• **ASSIGNED TASK**: Pick out each line with the word "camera" from the material that follows.

┌────────

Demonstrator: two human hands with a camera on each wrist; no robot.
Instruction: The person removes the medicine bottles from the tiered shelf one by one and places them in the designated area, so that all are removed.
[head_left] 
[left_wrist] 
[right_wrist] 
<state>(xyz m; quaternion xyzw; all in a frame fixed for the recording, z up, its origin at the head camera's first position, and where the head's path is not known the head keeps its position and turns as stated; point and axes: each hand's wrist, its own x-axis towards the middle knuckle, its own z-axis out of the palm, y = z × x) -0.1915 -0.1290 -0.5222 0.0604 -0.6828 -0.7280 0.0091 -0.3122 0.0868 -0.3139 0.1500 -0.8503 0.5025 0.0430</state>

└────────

• **ANSWER FOR THIS EXERCISE**:
Demonstrator: two human hands with a camera on each wrist; no robot.
<state>(xyz m; quaternion xyzw; all in a frame fixed for the recording, z up, its origin at the head camera's first position, and where the head's path is not known the head keeps its position and turns as stated; point and axes: each hand's wrist, its own x-axis towards the middle knuckle, its own z-axis out of the palm, y = z × x) -0.1915 -0.1290 -0.5222 0.0604 -0.6828 -0.7280 0.0091 -0.3122 0.0868 -0.3139 0.1500 -0.8503 0.5025 0.0430</state>

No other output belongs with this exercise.